* Task details:
Report, from the records below, every line where the word "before" appears.

Stored data:
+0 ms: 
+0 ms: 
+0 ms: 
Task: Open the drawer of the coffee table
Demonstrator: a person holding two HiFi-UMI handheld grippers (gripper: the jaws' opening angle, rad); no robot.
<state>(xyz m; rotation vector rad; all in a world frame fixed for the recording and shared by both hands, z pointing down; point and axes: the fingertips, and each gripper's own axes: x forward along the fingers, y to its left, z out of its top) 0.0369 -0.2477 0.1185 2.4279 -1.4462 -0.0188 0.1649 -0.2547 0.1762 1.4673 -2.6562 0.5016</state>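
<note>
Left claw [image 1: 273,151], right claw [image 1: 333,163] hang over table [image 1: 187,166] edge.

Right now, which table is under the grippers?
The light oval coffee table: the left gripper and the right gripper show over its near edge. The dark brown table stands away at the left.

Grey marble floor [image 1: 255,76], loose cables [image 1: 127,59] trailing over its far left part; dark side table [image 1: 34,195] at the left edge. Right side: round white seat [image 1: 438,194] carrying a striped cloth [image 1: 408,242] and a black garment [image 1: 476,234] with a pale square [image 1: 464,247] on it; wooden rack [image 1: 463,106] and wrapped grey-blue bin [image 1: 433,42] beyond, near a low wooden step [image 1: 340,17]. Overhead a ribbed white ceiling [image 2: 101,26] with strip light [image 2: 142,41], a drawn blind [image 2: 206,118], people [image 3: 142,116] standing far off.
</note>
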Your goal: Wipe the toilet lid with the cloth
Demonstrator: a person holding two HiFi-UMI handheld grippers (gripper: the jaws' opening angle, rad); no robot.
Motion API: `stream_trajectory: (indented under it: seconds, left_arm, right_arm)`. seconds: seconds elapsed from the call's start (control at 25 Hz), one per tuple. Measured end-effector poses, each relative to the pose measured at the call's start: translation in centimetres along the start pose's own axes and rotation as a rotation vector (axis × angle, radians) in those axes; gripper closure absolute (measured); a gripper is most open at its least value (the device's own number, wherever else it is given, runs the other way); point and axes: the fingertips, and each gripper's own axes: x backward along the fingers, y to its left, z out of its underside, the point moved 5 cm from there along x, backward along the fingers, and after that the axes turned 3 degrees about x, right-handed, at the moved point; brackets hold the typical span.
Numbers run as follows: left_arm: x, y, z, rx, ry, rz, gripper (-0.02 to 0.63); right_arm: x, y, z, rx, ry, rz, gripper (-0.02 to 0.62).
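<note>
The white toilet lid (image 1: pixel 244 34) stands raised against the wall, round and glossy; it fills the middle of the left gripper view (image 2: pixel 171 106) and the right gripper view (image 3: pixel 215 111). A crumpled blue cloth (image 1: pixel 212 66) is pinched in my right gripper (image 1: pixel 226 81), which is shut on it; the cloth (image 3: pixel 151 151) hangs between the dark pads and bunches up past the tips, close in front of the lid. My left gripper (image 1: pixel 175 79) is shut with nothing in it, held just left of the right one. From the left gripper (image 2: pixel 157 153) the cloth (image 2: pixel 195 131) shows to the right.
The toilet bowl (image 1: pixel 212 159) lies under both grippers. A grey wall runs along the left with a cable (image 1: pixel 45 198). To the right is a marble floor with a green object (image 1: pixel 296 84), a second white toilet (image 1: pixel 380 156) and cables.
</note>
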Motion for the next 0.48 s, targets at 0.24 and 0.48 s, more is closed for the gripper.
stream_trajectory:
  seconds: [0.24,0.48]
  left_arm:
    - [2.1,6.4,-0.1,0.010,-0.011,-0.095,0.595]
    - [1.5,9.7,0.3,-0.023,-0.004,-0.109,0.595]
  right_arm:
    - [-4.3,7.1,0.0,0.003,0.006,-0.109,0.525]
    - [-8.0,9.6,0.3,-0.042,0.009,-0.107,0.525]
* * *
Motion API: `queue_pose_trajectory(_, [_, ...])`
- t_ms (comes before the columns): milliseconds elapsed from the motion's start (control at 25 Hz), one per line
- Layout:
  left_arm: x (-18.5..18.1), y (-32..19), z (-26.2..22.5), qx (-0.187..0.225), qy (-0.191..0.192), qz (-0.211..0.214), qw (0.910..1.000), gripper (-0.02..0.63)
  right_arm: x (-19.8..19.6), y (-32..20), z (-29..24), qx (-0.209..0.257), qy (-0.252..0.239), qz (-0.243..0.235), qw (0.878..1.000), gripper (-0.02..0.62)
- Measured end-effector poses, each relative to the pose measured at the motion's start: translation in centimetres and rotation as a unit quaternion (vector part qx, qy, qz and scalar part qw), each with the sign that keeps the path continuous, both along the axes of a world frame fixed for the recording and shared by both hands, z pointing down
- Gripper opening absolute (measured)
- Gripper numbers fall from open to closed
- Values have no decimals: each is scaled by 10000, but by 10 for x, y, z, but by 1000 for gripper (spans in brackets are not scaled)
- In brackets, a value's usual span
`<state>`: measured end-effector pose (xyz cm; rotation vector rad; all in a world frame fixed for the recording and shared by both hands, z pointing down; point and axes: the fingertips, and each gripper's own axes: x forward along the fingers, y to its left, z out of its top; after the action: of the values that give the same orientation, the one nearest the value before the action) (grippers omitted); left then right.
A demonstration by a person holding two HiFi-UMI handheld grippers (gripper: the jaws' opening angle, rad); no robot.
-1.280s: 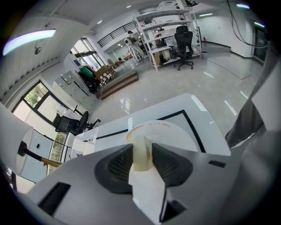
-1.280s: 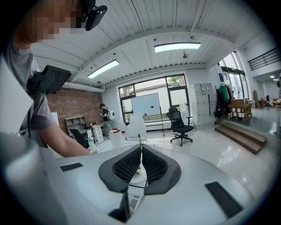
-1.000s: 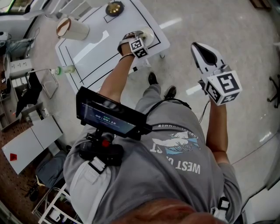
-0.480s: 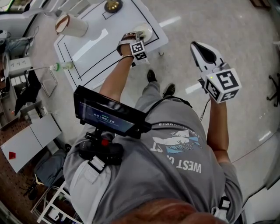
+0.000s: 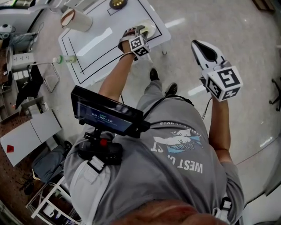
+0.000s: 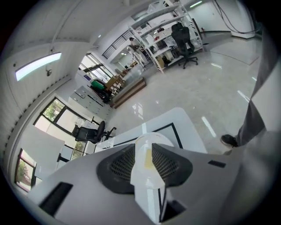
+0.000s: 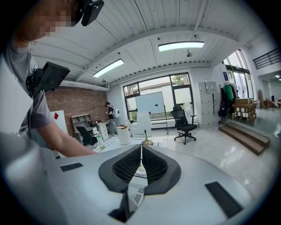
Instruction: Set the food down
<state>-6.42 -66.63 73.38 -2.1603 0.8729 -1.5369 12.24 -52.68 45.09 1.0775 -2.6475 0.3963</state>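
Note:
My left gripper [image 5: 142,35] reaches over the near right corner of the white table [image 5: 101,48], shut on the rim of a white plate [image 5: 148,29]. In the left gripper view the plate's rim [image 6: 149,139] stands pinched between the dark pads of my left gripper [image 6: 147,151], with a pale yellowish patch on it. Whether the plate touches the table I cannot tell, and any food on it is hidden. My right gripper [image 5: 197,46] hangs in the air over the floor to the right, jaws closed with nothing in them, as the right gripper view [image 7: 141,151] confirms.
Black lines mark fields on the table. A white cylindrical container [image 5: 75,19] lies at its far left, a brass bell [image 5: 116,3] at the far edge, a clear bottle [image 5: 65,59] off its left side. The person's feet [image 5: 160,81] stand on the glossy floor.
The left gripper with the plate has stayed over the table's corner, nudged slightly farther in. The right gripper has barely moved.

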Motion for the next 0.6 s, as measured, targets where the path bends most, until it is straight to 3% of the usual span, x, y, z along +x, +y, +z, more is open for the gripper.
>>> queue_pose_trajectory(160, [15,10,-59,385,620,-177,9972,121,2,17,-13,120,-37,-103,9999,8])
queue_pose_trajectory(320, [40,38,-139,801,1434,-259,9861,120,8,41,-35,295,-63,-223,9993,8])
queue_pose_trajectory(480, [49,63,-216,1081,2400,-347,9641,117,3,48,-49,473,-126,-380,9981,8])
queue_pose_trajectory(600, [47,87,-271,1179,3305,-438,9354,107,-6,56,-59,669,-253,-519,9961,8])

* Task output:
- t_ms (comes before the columns): milliseconds elapsed from the motion's start (control at 25 Hz), one per line
`<state>`: measured end-effector pose (xyz cm; rotation vector rad; all in a world frame fixed for the recording and shared by both hands, z pointing down; point and axes: the fingertips, and each gripper's own axes: x forward along the fingers, y to its left, z out of its top; after the action: of the values that give the same orientation, the one nearest the value before the action) (grippers omitted); left then right.

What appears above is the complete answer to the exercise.